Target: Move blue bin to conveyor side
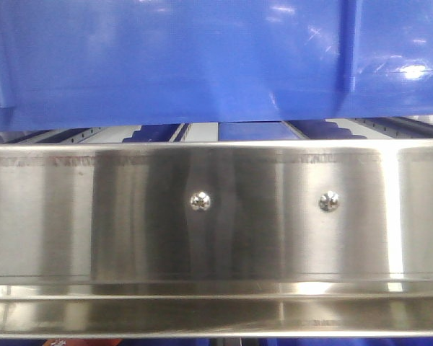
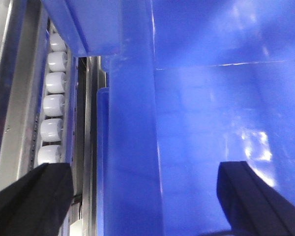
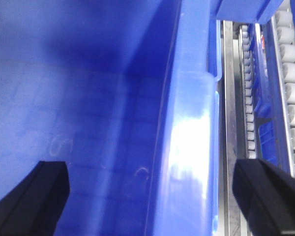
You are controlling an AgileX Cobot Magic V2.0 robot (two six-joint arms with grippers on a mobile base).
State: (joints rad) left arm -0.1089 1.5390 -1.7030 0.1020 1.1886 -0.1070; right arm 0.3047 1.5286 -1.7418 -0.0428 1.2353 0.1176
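steel rack carries blue bin; left gripper and right gripper straddle its walls, open; uneven clamping might tilt it.

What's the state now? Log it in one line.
left gripper: open, straddling blue bin wall | right gripper: open, straddling bin wall | bin: over roller rack

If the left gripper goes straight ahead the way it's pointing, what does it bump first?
Probably the rim of the blue bin, which sits ahead between the open jaws of the left gripper. How far off, I cannot tell.
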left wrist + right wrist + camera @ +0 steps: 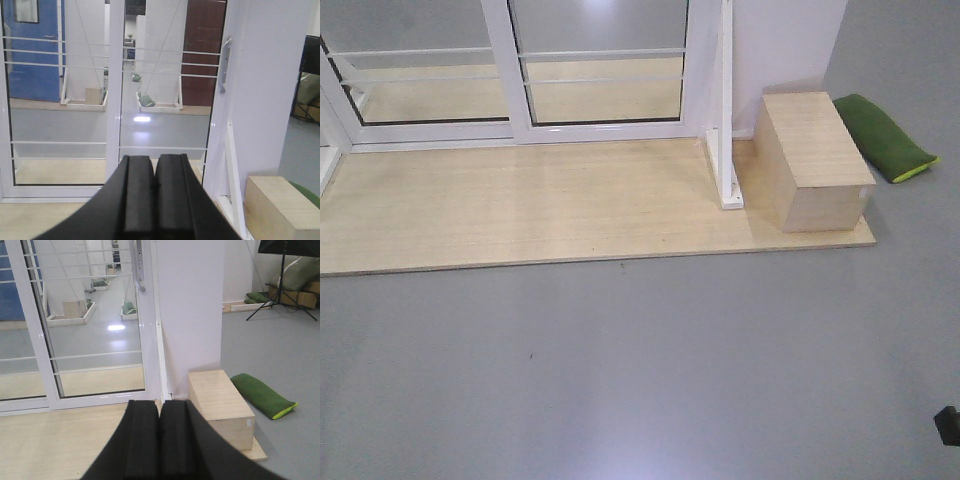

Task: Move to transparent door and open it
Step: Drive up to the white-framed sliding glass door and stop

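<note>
The transparent door (165, 100) is the right-hand glass panel in a white frame with thin white bars. Its curved grey handle (224, 65) sits high on the right stile. In the right wrist view the same door (95, 340) stands at the left, with the handle (139, 270) near the top. From the front camera only the door's lower part (605, 100) shows, beyond a wooden platform. My left gripper (154, 158) is shut on nothing, well short of the door. My right gripper (160, 403) is also shut and empty, over the platform.
A light wooden platform (520, 200) lies before the doors on grey floor. A slanted white post (723, 120) and a wooden box (815, 160) stand at its right end. A green cushion (885, 135) lies beside the box. A handle-less glass panel (57, 100) is left.
</note>
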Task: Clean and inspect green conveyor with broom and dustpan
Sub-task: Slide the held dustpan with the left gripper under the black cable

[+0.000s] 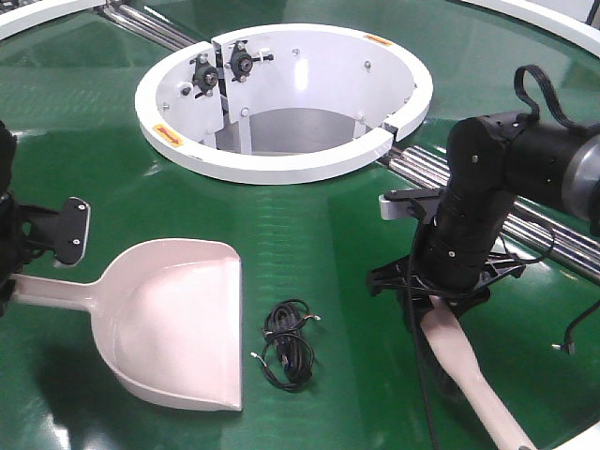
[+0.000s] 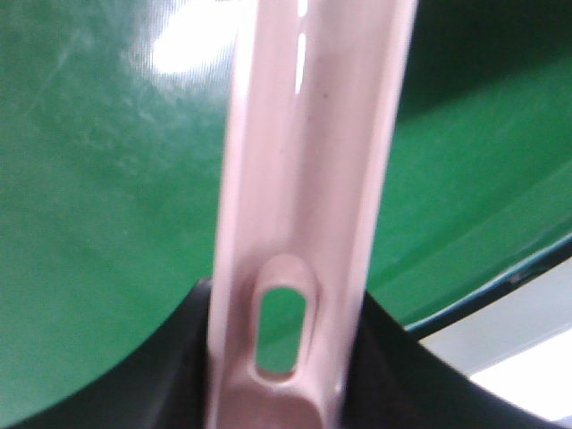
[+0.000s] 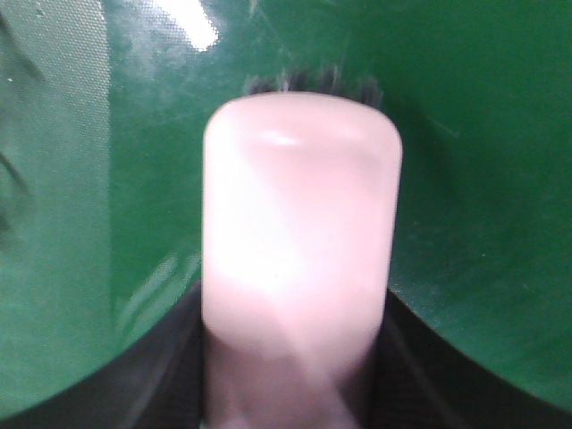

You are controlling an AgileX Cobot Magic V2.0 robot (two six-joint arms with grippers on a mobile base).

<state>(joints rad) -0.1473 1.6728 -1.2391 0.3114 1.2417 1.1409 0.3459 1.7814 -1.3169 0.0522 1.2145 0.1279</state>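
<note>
Left pincer [image 2: 286, 366]: narrow, clamped on the dustpan [image 1: 173, 319] handle beside its slot hole. Dustpan lies flat at left on the green conveyor [image 1: 328, 216], long axis left-right, handle left, mouth right.

Right pincer [image 3: 295, 366]: narrow, gripping the broom [image 1: 473, 380], dark bristles showing past its rounded end. Broom sits at right, its length running from the pincer to the near right edge.

Count: one dustpan, one broom, one black cable bundle [image 1: 286, 342] just right of the dustpan mouth, one white hub ring [image 1: 281, 169] at far centre.
</note>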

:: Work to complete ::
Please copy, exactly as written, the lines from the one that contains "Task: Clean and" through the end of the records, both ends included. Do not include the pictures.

:: Result of the exercise ::
Task: Clean and inspect green conveyor with broom and dustpan
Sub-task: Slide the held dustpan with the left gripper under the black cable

[+0.000s] 
[+0.000s] 
[+0.000s] 

You are controlling an AgileX Cobot Magic V2.0 robot (two six-joint arms with grippers on a mobile base).

<state>(joints rad) -0.1473 1.6728 -1.2391 0.3114 1.2417 1.1409 0.3459 1.7814 -1.3169 0.0522 1.2145 0.1279</state>
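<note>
Left pincer [image 2: 286, 366]: narrow, clamped on the dustpan [image 1: 173, 319] handle beside its slot hole. Dustpan lies flat at left on the green conveyor [image 1: 328, 216], long axis left-right, handle left, mouth right.

Right pincer [image 3: 295, 366]: narrow, gripping the broom [image 1: 473, 380], dark bristles showing past its rounded end. Broom sits at right, its length running from the pincer to the near right edge.

Count: one dustpan, one broom, one black cable bundle [image 1: 286, 342] just right of the dustpan mouth, one white hub ring [image 1: 281, 169] at far centre.
</note>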

No further output is required for this exercise.